El principio estético de forma y esplendor que integra la estructura de la belleza se puede aplicar con toda legitimidad a la figura de María de Nazaret. Para llevar a cabo una mariología, desde la categoría estética, se requiere profundizar en el campo de la fe, y reflexionar sobre la esencia de la belleza relacionada con el misterio de María. Junto al esplendor de Dios que se refleja en las formas de la creación, María representa la obra que colma todos los ideales de dignidad, de belleza y de perfección a la que puede aspirar una criatura: ser la Madre de Dios. Al quedar inundada por la acción del Espíritu Santo, la Santísima Virgen se convierte en hija predilecta del Padre, principio originario de la vida, que encomienda su Hijo a la maternidad de María, y ofrece al mundo la suma belleza de Dios.

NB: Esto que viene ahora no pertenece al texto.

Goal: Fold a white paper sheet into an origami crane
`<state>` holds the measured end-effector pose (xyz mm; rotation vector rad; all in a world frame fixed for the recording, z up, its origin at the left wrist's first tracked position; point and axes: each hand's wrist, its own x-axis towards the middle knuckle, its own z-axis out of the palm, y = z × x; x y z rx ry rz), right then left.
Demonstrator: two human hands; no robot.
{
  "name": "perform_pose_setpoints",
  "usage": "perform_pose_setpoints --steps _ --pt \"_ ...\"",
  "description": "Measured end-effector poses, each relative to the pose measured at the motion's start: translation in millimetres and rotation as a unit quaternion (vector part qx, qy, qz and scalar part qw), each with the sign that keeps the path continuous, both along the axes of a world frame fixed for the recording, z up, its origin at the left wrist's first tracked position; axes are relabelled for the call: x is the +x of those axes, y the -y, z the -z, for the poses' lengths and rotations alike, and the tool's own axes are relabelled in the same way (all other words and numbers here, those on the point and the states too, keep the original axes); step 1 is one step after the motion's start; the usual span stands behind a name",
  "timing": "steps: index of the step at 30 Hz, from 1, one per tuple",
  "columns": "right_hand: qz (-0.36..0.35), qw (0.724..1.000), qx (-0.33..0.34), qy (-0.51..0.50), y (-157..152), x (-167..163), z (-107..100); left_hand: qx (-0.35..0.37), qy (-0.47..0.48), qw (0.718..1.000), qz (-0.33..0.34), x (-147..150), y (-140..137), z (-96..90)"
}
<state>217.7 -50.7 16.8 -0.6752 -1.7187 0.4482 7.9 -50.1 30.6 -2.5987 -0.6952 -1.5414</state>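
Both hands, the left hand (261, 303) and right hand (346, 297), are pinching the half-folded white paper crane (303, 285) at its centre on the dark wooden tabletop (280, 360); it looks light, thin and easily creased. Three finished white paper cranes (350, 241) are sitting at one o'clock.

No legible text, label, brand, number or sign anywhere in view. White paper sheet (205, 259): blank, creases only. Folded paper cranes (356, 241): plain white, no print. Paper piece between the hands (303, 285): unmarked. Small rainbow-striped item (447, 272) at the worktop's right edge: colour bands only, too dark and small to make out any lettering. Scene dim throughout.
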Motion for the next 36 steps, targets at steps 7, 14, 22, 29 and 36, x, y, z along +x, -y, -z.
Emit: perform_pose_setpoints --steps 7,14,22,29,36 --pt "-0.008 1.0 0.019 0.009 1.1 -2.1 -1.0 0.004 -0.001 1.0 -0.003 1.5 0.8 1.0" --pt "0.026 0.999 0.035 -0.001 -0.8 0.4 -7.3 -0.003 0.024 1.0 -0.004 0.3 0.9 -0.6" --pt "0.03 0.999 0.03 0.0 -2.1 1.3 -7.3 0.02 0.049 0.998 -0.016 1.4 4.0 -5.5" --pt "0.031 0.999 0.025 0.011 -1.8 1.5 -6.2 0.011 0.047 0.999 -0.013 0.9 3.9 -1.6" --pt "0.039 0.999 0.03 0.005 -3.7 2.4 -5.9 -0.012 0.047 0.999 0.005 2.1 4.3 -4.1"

El concilio Vaticano II, desde la posición cristocéntrica y eclesiológica, que le caracteriza, insertó la mariología en el capítulo VIII de la Constitución sobre la Iglesia. Con estas orientaciones, no se trata de aumentar las perspectivas, las devociones o las advocaciones de María, sino de situar la mariología articulada en la cristología y en la eclesiología.
Al considerar la vida sencilla de la Virgen María, percibimos, desde la perspectiva estética, el esplendor de la verdad y de la bondad de la revelación. La belleza fulgurante de María es el esplendor de Dios brillando en la carne humana. El culto a la Santa Madre de Dios, Madre de Cristo y Madre de la Iglesia ha de integrarse en la órbita del culto al Padre, por el Hijo, en el Espíritu. En el proceso devocional las expresiones artísticas han contribuido a solemnizar la liturgia de alabanza a la Madre de Dios.